▶ **WHAT YOU HAVE TO DO**
State the number of lines in the records underneath where the word "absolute" turns up, and say nothing else.

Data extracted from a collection
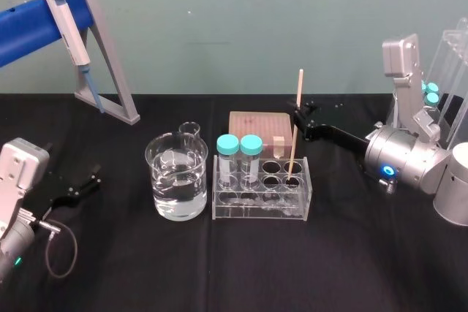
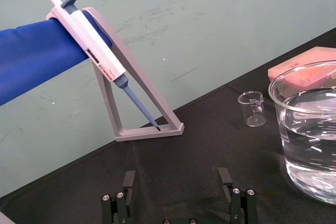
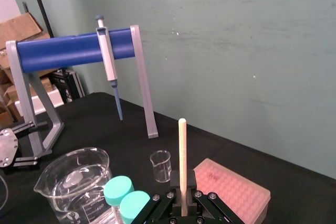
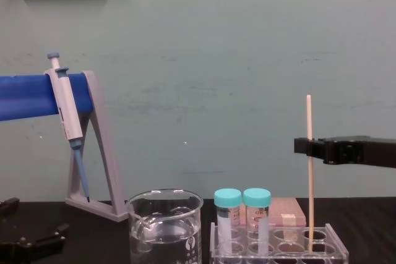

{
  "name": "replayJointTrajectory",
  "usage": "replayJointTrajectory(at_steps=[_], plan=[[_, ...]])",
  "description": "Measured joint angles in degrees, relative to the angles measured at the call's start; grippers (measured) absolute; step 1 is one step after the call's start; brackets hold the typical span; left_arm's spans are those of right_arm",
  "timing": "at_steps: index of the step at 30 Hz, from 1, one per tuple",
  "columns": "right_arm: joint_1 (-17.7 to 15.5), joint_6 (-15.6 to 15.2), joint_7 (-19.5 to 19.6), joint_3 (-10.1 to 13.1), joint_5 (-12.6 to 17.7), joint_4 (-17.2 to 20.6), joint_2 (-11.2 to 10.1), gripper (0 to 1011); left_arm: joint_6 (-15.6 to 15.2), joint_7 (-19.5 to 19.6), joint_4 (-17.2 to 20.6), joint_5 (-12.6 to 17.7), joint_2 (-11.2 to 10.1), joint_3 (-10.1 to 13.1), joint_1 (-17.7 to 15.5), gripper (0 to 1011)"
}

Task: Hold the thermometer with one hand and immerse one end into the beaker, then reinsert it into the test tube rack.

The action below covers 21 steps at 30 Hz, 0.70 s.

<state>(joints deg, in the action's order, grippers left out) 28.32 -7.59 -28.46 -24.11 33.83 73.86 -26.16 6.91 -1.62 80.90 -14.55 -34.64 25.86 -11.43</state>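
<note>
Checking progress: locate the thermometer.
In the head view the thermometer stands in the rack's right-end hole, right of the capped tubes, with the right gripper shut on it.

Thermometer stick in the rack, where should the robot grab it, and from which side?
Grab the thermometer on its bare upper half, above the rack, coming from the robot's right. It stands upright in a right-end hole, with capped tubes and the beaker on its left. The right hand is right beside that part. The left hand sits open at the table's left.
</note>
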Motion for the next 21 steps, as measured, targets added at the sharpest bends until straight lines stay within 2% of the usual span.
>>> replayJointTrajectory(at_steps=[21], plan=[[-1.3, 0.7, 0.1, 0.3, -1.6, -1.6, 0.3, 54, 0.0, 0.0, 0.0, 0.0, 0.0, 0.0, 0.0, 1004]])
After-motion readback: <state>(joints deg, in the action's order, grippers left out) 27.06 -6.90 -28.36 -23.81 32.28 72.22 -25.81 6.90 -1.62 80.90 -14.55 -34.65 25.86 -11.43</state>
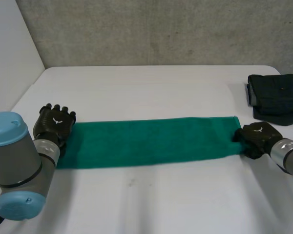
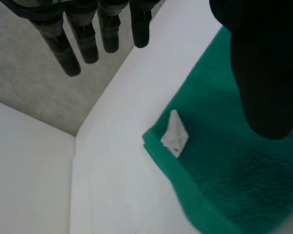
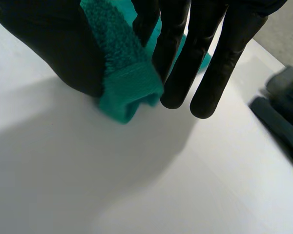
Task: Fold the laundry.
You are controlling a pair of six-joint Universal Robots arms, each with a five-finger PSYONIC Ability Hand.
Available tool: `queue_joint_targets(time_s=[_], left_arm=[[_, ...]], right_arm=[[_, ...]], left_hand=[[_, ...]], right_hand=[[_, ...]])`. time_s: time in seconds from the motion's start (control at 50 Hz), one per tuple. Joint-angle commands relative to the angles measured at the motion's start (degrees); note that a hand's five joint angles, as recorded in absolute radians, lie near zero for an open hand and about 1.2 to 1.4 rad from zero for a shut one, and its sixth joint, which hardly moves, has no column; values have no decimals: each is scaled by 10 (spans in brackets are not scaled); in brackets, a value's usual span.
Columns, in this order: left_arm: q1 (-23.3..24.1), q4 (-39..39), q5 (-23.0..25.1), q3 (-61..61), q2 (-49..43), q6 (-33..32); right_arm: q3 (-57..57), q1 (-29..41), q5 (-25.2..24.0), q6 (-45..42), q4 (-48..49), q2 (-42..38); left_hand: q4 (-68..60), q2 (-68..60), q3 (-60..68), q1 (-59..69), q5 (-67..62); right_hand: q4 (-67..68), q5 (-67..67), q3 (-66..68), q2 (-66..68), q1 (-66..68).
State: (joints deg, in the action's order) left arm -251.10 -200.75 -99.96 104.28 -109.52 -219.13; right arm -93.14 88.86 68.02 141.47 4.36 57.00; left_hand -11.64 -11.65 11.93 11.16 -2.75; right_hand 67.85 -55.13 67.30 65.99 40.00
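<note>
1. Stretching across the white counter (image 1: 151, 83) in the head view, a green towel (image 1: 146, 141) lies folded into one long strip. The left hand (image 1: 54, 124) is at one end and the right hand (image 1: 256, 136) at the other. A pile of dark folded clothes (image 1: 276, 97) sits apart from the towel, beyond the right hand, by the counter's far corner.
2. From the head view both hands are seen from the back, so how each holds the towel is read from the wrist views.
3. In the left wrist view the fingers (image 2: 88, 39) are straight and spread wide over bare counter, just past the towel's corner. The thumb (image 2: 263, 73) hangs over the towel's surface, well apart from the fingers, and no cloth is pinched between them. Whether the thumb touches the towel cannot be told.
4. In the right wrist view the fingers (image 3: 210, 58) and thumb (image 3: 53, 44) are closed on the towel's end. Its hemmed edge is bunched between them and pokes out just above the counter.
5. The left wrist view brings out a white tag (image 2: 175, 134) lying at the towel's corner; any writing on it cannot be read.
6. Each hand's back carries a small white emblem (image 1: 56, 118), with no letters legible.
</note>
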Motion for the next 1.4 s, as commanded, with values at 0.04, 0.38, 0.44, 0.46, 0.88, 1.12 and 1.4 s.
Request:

▶ **ANSWER TO THE PROBLEM**
2